James Pollock wrote that members of the “Plain Song Choir” at Dr Oldknow’s Holy Trinity, Bordesley, assisted in setting up St Alban’s Mission in its first temporary church in Leopold Street, and since that time there has been a choir at St Alban’s.

A choir vestry and a wide chancel that included choir stalls were part of John Loughborough Pearson’s designs for the present church on the corner of Conybere Street and Stanhope Street, and the high stone-vaulted nave provides excellent acoustics for congregational singing, and choral and organ performances.

The Pollock brothers used hymn-singing as a means of bringing people together at the church. Thomas Pollock wrote hymn verses and also served on the committee of Hymns Ancient and Modern, which was published by High Churchmen in an attempt to revive hymn-singing in the Church of England.

The strong choral tradition of the Anglo-Catholic church has developed from the plainsong choir formed at the first mission church.

Plainchant is still sung every Sunday during Choral Mass, just as it was in the Pollock’s day. Despite an attempt by the priest during the 1920s to replace plainsong with the spoken word, it was retained, and remains an important feature of St Alban’s worship that adheres to the ideas of the early Anglo-Catholics.

Psalms are still sung antiphonally, in the same manner noted by an early observer at St Alban’s.

Even in the early years at St Alban’s the choir’s repertoire was ambitious and its standard very high. In 1900 the choir performed Gounod’s Messe de Pacques, and in 1901 sang Stainer’s Crucifixion.

Performances with an orchestra were frequent, although this practice had to be discontinued during the First World War. The church’s assistant organist, a young student served three years’ active duty and remarkably returned to St Alban’s unharmed in 1918.

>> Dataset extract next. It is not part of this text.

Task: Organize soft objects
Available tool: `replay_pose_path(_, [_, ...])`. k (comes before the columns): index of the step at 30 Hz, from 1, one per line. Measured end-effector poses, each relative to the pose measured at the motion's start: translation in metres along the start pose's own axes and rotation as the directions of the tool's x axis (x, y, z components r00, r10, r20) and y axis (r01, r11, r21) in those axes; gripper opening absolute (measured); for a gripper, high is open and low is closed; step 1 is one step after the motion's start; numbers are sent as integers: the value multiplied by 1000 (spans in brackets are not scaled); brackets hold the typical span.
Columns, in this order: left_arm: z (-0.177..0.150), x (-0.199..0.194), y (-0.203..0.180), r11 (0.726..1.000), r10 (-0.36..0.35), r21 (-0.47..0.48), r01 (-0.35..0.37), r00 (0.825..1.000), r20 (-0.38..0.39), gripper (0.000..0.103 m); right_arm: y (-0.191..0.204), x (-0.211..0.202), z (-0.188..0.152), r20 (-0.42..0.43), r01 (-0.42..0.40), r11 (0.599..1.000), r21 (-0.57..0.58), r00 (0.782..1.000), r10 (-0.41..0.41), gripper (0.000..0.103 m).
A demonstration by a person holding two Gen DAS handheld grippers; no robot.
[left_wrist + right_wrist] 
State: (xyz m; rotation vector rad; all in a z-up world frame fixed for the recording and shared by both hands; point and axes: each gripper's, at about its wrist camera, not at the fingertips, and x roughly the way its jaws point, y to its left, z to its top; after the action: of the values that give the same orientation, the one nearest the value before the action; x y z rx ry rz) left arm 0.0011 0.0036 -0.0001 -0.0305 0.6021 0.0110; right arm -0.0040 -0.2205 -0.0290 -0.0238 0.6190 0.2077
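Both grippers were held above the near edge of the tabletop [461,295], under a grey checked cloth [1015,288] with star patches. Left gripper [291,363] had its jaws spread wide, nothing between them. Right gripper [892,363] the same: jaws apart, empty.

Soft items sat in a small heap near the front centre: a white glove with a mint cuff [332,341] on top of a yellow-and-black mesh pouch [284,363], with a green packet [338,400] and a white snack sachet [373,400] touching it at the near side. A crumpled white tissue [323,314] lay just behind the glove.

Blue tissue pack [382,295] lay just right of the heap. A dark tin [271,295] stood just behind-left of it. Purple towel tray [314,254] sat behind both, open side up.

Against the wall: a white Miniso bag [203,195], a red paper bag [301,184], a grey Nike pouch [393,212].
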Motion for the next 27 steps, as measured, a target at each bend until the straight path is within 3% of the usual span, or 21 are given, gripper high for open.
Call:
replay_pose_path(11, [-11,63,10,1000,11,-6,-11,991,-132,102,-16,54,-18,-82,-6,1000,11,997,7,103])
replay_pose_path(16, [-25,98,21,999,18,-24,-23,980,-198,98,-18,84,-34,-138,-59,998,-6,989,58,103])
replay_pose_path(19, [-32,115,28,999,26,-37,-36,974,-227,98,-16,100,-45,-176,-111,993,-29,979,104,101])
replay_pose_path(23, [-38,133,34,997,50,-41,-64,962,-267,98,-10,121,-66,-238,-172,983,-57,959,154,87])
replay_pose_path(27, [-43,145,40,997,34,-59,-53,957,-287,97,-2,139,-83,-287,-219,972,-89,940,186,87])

For many years, local boys were employed to sing regularly at services and pump the organ (a twopence fee in 1900). The choir provided the boys with social activities, and many of the boys were taught to read music and appreciate it through the choir.

Until the 1960s there were sufficient numbers of local boys to provide the choir with trebles, but the rebuilding of most of the parish during the late 1950s and early 1960s deprived the choir of an important asset.

Women were first admitted into the choir shortly after this, and are now a permanent feature of the choir. The inclusion of women allowed the choir to become much more flexible and to expand its repertoire considerably.

The choral tradition at St Alban’s remains as strong today as it has always been. The last few years have seen a number of early St Alban’s traditions restored, allowing the choir to perform more frequently, and to an impressive standard.

Early music has formed a significant proportion of the choir’s repertoire throughout its history, since it accords with the Anglo-Catholic ideal of the restoration of the early Anglican church. Many of the motets performed since the 1960s date from before 1700.